SLR - September 2021 - Rhennetta J. Bork
Reference: Benedick A, Kavanagh M, Audet M, Simske NM, Vallier HA. Supination Adduction Ankle Fractures are Associated with Arthritis and Poor Outcomes. J Orthop Trauma. 2021 Jun 1;35(6):e195-e201.Level of Evidence: Prognostic Level III
Scientific Literature Review
Reviewed By: Rhennetta J. Bork, DPM
Residency Program: Ascension St. John Hospital – Detroit, MI
Podiatric Relevance: Supination adduction (SAD) fracture patterns make up 5-20 percentof ankle fractures, but few studies have evaluated the complications and functional outcomes related to this fracture type. SAD injuries are characterized by two stages: a transverse infra-syndesmotic distal fibular fracture or talofibular ligament rupture (type I), followed by longitudinal fracture of the medial malleolus (type II) with impact of the talus on the tibial plafond, which is unique to the SAD fracture pattern and damages articular cartilage. The purpose of this study was to compare injury features, complications and functional outcomes between SAD type II fractures and traditional torsional ankle injuries (TAI).
Methods: The authors performed a retrospective cohort study evaluating patients with TAI or SAD injury between 2003 and 2018. 65 adults with type II SAD injuries were eligible for inclusion. The 200 most recent consecutive adults with TAI with six months of follow-up were chosen as controls. Demographic information, including age, sex, race, BMI, comorbidities, and substance use, were evaluated. Complications included superficial infection, deep infection, wound-healing complications, nonunion, malunion and post-traumatic arthrosis (PTA). Unplanned secondary procedures were also recorded. Patient-reported outcomes were assessed using the Foot Function Index (FFI) and Short Musculoskeletal Function Assessment (SMFA).

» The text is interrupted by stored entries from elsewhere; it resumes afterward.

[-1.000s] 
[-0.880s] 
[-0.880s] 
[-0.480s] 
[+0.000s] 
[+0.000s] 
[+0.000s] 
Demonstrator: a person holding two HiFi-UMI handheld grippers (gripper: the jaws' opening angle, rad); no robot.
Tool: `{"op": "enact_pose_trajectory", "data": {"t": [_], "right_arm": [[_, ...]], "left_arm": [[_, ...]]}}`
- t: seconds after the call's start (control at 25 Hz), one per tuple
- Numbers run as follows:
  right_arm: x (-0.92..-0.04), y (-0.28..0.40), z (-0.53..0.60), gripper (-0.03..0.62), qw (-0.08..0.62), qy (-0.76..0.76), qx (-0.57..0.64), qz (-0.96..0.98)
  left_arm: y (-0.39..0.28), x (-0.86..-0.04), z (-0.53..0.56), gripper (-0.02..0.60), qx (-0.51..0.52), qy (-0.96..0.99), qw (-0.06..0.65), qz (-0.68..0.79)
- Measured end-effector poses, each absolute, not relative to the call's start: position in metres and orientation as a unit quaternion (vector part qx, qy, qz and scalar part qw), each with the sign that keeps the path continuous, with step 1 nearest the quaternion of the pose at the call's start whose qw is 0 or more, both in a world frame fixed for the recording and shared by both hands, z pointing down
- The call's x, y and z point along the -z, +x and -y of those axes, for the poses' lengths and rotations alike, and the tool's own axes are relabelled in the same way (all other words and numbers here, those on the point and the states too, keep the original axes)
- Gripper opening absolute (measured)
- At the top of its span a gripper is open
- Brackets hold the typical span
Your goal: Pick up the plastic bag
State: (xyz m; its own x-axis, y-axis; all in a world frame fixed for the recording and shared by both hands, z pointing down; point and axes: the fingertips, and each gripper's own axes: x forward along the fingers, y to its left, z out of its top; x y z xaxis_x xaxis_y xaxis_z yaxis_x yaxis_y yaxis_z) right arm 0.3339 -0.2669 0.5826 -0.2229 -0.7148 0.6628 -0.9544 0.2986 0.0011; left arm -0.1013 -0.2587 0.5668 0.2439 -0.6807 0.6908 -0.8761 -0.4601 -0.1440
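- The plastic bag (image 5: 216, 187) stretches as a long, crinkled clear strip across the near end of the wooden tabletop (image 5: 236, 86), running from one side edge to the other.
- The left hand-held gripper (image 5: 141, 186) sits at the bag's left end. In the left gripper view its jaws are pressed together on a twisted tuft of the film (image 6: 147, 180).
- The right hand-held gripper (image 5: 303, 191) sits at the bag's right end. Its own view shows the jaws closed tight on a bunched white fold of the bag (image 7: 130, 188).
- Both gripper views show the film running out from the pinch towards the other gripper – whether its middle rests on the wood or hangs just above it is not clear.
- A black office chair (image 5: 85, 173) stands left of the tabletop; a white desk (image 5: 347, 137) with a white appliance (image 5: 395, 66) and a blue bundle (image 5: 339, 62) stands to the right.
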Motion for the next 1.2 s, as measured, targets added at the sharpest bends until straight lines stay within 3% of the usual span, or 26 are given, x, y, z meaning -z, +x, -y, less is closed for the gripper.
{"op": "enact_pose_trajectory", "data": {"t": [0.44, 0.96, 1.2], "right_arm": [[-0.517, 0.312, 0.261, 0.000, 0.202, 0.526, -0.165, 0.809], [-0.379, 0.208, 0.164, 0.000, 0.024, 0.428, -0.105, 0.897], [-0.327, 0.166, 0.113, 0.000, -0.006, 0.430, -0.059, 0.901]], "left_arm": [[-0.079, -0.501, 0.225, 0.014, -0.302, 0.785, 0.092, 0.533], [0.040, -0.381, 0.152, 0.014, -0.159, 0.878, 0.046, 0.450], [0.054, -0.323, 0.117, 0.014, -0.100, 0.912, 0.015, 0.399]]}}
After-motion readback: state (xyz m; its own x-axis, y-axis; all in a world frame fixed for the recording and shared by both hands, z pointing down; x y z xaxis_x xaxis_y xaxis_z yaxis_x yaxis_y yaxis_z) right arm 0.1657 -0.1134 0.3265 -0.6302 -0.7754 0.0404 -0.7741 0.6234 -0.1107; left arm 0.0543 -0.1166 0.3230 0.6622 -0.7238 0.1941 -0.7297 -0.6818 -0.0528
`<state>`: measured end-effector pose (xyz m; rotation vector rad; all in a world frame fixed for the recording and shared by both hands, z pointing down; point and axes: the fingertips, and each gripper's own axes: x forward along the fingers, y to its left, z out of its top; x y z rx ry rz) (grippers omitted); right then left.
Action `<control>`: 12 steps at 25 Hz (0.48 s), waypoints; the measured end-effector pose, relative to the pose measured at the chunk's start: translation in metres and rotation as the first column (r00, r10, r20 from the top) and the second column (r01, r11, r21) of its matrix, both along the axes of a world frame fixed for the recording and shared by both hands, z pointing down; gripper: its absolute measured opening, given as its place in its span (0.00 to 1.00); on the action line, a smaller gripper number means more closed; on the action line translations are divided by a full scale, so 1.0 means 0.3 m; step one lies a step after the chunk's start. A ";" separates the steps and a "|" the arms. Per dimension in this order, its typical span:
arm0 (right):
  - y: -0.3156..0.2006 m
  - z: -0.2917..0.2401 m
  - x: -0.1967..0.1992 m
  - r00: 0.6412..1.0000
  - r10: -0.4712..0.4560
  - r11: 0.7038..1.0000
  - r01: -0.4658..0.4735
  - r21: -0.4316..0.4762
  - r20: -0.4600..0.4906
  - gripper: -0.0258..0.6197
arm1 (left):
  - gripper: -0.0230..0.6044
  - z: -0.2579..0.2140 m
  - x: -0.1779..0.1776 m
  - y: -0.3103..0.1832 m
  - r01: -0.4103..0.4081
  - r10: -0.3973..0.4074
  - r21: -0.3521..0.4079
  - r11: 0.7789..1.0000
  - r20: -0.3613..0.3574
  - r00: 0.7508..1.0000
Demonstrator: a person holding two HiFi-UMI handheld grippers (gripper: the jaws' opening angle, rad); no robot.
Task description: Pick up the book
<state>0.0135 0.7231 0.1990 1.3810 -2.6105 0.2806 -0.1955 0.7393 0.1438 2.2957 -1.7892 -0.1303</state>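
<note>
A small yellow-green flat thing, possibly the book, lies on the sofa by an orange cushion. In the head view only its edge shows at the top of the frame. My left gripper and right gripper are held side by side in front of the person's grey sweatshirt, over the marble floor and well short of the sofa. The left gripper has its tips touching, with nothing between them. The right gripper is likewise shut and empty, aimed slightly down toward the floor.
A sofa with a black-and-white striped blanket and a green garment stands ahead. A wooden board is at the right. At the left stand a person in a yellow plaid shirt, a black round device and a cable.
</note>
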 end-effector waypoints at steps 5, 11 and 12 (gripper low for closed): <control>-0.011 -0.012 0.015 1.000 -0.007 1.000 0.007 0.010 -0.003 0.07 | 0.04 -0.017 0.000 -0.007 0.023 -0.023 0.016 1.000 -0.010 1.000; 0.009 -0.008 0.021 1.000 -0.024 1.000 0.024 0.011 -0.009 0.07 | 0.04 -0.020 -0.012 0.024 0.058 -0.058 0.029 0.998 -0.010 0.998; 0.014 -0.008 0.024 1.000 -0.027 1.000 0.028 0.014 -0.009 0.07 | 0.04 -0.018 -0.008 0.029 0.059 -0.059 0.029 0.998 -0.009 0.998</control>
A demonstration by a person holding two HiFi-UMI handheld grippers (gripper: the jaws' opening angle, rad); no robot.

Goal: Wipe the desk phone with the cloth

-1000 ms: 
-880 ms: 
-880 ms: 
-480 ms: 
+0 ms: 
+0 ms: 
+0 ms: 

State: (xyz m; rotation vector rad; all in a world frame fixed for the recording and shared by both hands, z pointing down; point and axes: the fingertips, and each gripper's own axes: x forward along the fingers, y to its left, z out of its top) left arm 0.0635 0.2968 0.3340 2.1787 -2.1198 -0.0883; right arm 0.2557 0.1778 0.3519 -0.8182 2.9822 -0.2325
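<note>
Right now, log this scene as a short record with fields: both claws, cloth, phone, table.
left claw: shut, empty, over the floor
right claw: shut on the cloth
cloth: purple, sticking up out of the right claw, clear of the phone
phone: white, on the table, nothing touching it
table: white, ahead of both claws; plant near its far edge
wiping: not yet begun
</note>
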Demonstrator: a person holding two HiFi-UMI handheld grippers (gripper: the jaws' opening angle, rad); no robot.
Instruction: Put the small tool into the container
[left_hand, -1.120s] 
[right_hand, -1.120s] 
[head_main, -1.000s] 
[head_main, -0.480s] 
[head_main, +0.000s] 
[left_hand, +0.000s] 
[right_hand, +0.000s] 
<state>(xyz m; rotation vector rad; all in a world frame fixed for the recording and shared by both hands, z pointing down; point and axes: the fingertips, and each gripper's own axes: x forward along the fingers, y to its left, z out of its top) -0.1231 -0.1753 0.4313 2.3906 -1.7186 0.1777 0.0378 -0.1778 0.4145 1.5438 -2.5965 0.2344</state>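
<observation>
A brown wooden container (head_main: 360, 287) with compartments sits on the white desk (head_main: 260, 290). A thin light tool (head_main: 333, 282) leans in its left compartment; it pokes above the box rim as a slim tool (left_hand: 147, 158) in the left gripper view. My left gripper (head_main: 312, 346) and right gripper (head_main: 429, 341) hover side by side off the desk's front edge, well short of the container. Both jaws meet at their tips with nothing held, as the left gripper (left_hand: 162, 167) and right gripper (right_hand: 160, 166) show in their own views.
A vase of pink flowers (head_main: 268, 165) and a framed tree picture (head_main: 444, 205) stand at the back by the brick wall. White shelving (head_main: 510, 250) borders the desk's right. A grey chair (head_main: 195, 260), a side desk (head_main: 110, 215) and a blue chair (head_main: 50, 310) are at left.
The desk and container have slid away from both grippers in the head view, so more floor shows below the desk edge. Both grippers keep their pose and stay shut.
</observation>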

Results: Two hundred sixty-five patients (65 SAD and 200 TAI) were analyzed, with similar baseline demographics noted. The mean age was 46.6 years; with the SAD injury group noted to be younger (43.2 vs. 47.7). BMI was lower in the SAD group (28.1 vs 32.2). Overall comorbidities were not different between groups. Associated dislocations, bimalleolar fractures, and concomitant hindfoot injuries to the talus were more common in the SAD group. SAD injuries more commonly resulted from high-energy vehicular collisions (58.5 percent vs. 29.0 percent). TAIs were most frequent after ground-level falls (51.0 percent vs. 21.5 percent). The overall complication rate was 18.9 percent with no difference between groups. Eighty percent of patients developed PTA after a SAD injury compared with 48 percent after TAI. The overall rate of unplanned secondary procedures was 18.9 percent, with no difference between groups. The mean FFI and SMFA scores were reported after an average of 4.4 years and were higher among SAD patients for all subcategories, indicating poorer outcomes, although there were no significant differences between groups.
Conclusions: SAD fractures accounted for 4.2 percent of fractures and occurred in younger patients through higher mechanism injuries. SAD fractures were associated with worse patient-reported outcome measures; however, this was not significant. Complications and unplanned secondary procedures were similar, despite 80 percent developing PTA after SAD injuries, which occur secondary to marginal plafond impaction. These findings can be used to counsel patients regarding complications and outcomes after an SAD injury.